Quando transmitimos Johrei a uma pessoa, não só ela, mas todo o ambiente é iluminado! É algo muito potente, só que como não vemos, muitas vezes subestimamos a potência do Johrei. Já me aconteceu uma vez, estava transmitindo Johrei numa pessoa que tinha sido trazida por uma outra, que não acreditava em Deus, mas ficou na mesma sala, à espera. Durante o Johrei, ela, que estava perto, começou a sentir calor, a suar e perguntou o que estava a acontecer. Como ela estava na mesma sala, também estava a receber o Johrei; ela ficou tão maravilhada com isso, que quando a amiga acabou de receber, ela também quis recebê-lo. Ela disse até: “Isso existe, tem força mesmo!”

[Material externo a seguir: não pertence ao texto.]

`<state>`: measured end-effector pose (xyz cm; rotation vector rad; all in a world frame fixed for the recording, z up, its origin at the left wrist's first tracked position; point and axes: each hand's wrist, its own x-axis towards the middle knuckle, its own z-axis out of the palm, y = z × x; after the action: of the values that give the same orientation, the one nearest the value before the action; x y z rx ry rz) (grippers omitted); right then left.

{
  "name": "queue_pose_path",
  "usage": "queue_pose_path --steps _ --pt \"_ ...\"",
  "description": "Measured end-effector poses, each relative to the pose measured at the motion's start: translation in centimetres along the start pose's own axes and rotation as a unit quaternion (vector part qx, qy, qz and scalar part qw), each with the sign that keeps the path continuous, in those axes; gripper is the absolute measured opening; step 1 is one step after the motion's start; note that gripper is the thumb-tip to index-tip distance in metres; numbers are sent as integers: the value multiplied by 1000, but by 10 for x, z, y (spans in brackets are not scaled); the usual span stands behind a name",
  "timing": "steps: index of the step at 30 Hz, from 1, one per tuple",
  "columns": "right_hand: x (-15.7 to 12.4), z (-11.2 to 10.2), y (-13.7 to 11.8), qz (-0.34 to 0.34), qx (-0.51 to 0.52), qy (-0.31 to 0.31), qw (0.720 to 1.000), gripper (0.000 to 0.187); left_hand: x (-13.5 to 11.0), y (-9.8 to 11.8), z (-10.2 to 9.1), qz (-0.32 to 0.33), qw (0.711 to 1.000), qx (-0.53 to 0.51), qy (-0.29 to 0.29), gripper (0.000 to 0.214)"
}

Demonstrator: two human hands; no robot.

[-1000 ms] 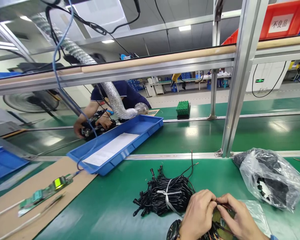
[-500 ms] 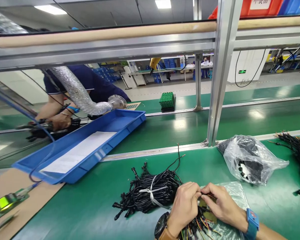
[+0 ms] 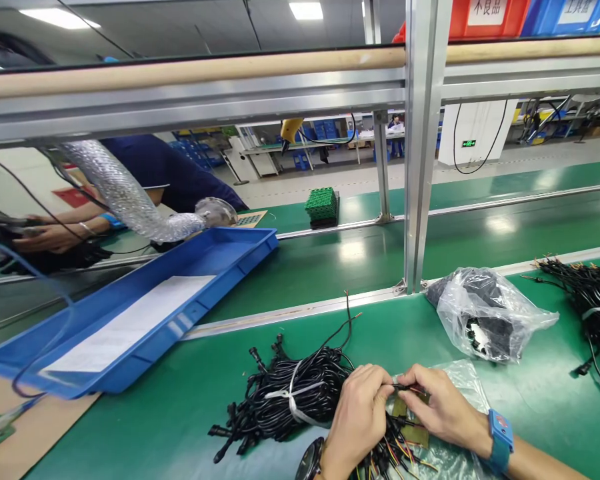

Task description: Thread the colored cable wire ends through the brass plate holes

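My left hand (image 3: 356,415) and my right hand (image 3: 440,407) meet at the bottom centre, both pinching a thin black wire (image 3: 403,387) between fingertips. Beneath them lies a small greenish circuit board (image 3: 414,432) with coloured wires (image 3: 397,453) on a clear plastic sheet (image 3: 463,379). A bundle of black cables (image 3: 293,399), tied with a white strap, lies just left of my left hand. A watch sits on my left wrist, a blue wristband on my right.
A blue tray (image 3: 145,313) with white paper stands at left. A plastic bag of black parts (image 3: 485,313) lies right of centre, another cable bundle (image 3: 593,300) far right. A metal post (image 3: 420,153) rises behind. Across the belt another person's hands (image 3: 50,235) work by a foil duct (image 3: 130,200).
The view has swung right and down: tray and cable bundle shifted left, the far-right cable bundle came into sight. My hands keep pinching the wire over the board.
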<state>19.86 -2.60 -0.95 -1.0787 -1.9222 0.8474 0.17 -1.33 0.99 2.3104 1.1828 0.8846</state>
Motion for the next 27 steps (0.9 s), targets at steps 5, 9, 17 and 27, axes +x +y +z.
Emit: queue_pose_path --steps 5,9,17,27 --pt "1 2 -1 -2 10 1 1000 10 -1 1 4 -14 1000 -6 25 25" --pt "2 6 0 -1 20 -6 1000 10 -1 2 4 -13 999 -3 31 23" --pt "4 6 -5 -13 23 -5 1000 11 0 2 1 -20 999 -32 16 25" --pt "3 -15 -8 -88 -83 -21 992 32 3 7 -7 -8 1000 -22 14 23"
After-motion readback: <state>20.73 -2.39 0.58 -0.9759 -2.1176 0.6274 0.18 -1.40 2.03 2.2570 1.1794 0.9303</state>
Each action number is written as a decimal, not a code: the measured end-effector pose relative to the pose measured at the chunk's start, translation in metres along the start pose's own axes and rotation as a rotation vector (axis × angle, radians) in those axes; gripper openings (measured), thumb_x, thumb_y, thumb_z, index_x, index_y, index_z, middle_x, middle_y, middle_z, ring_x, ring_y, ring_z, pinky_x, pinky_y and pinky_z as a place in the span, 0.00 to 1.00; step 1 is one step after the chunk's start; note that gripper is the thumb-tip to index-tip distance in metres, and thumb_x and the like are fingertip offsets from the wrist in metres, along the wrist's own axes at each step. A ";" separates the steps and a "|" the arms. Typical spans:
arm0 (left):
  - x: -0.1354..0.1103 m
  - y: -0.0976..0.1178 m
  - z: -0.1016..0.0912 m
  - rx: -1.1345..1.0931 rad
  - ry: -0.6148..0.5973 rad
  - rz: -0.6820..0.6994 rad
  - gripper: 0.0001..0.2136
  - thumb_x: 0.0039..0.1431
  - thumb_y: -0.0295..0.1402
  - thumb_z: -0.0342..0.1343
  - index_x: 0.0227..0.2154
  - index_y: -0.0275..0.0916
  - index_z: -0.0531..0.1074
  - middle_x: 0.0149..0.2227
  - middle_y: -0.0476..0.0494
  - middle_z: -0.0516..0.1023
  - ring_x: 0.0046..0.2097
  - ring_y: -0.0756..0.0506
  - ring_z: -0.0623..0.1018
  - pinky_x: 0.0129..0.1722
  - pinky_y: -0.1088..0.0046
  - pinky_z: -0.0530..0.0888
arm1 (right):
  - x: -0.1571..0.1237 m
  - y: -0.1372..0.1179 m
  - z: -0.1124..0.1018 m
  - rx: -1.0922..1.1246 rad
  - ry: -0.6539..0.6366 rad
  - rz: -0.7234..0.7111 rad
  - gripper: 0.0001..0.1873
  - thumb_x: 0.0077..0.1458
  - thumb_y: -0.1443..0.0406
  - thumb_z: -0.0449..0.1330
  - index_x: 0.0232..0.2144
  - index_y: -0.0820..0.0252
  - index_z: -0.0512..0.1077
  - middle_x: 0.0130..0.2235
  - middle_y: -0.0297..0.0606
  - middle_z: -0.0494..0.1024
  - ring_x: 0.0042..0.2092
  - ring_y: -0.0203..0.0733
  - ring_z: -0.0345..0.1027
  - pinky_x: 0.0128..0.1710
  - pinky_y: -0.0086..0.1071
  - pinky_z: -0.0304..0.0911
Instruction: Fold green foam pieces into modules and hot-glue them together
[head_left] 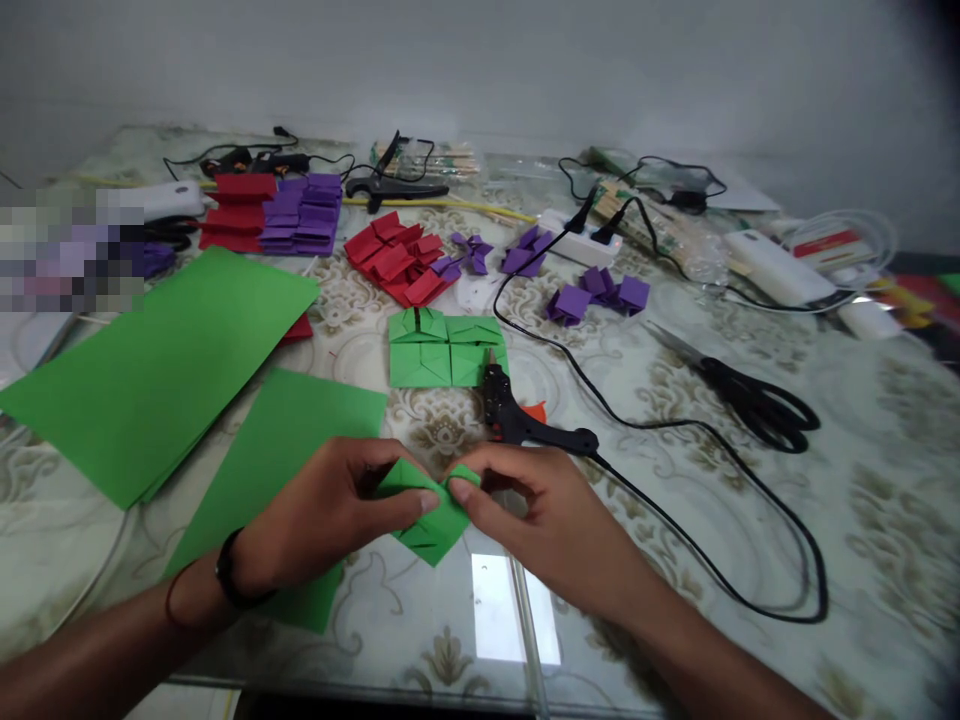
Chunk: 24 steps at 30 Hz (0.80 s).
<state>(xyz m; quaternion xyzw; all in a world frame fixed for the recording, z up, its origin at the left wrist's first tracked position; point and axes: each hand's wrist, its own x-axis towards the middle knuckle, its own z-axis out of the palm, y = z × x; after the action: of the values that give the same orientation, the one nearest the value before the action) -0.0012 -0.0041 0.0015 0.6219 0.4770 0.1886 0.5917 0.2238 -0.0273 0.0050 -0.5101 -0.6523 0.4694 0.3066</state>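
Between my two hands is a folded green paper piece, held just above the table near its front edge. My left hand pinches its left part between thumb and fingers. The thumb and forefinger of my right hand grip its upper right corner. Beyond them lies a block of joined green folded squares. A black hot glue gun rests with its nozzle over that block's right side. Under my left forearm spreads a green paper sheet.
Stacked green sheets lie at left. Red folded paper and purple folded pieces sit farther back. Black scissors lie right, near the glue gun's looping cord. A white power strip stands behind.
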 end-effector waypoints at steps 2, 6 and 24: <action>0.000 -0.001 0.000 -0.017 -0.026 -0.017 0.12 0.63 0.42 0.65 0.32 0.37 0.81 0.28 0.51 0.76 0.30 0.50 0.69 0.30 0.75 0.64 | 0.000 0.000 0.000 -0.007 -0.003 0.010 0.12 0.63 0.61 0.62 0.27 0.58 0.77 0.25 0.31 0.76 0.28 0.36 0.68 0.27 0.27 0.61; 0.001 0.000 -0.002 -0.132 0.003 -0.039 0.13 0.61 0.44 0.66 0.33 0.37 0.84 0.33 0.45 0.85 0.35 0.45 0.79 0.36 0.72 0.73 | 0.001 0.000 0.000 0.073 -0.020 0.064 0.09 0.62 0.60 0.65 0.31 0.58 0.79 0.27 0.31 0.78 0.29 0.35 0.69 0.29 0.27 0.63; 0.003 0.010 -0.007 -0.022 0.120 0.050 0.11 0.60 0.42 0.61 0.27 0.42 0.78 0.26 0.50 0.77 0.31 0.47 0.72 0.33 0.71 0.68 | 0.004 0.011 -0.034 0.015 0.215 -0.098 0.18 0.74 0.55 0.58 0.44 0.55 0.86 0.37 0.37 0.88 0.35 0.40 0.78 0.40 0.33 0.73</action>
<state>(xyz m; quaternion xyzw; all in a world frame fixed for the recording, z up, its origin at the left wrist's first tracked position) -0.0020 0.0035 0.0111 0.6148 0.4939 0.2457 0.5637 0.2563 -0.0125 0.0075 -0.5226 -0.6361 0.4012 0.4015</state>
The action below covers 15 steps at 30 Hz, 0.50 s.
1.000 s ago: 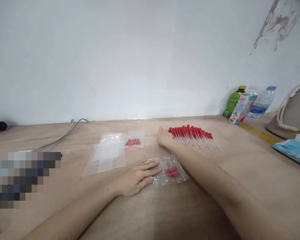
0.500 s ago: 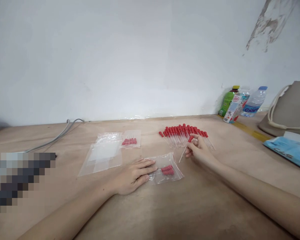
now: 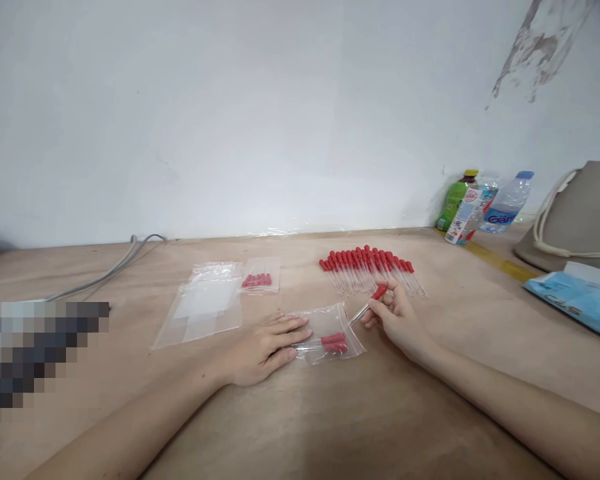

Todo o ambiente fica iluminado, mas eu gostaria também de ressaltar que o Ivan, quando vem dedicar na Sede Central, buscando servir a Meishu-Sama, ele vai ali na frente da Igreja, no mato do terreno abandonado e quer esteja frio ou calor, ele vai lá e corta as plantas que crescem ali, para podermos usufruir da maravilhosa vista da Sede Central. Essa é uma dedicação muito difícil! Aquele terreno é em declive e está cheio de depósitos de lixo que as pessoas atiram e ele vai lá todos os meses para “limpar” a vista que se vê daqui e vai espontaneamente, sem que ninguém lhe peça…

Teve uma vez que até fiquei preocupado, em que estava frio, a chover muito e ele estava de t-shirt, com um gorro vermelho, lá em baixo no meio do mato, que cheguei a pensar que os vizinhos iam chamar a polícia… (Risos) Mas é o amor dele por Meishu-Sama e por todos nós, porque se não se cortarem aquelas plantas, daqui a pouco tempo, não se vai ver a vista do rio Mondego e da cidade. (Palmas) É esse amor, de querer fazer as coisas sem se pedir, que depois vai somando méritos e propicia receber a graça do irmão e da família serem encaminhados.

Conseguiu ainda um outro milagre, de numa empresa que tem um regulamento interno que, quem não tem dois anos de casa não pode ser promovido. No entanto, com a sua postura de ser otimista e altruísta, tocou o coração da chefe, que o defendeu perante toda a direção da empresa, dizendo que, apesar de só ter um ano de casa, merece ser promovido.

Esses resultados, com um comportamento de bronze ou prata, não se conseguem, isso é fruto de uma prática de ouro, com muito Makoto, na família, no trabalho, na sociedade, na Igreja, na assistência religiosa, faz gratidão, faz plantão, enfim, está sempre à procura de servir! Classificou-se como medalha de ouro de Meishu-Sama! Só tem agora que buscar se tornar ouro de 24 quilates.

Encerro a minhas palavras perguntando: Vamo-nos tornar medalha de ouro de Meishu-Sama? (Vamos!)

Um bom mês a todos e muito obrigado!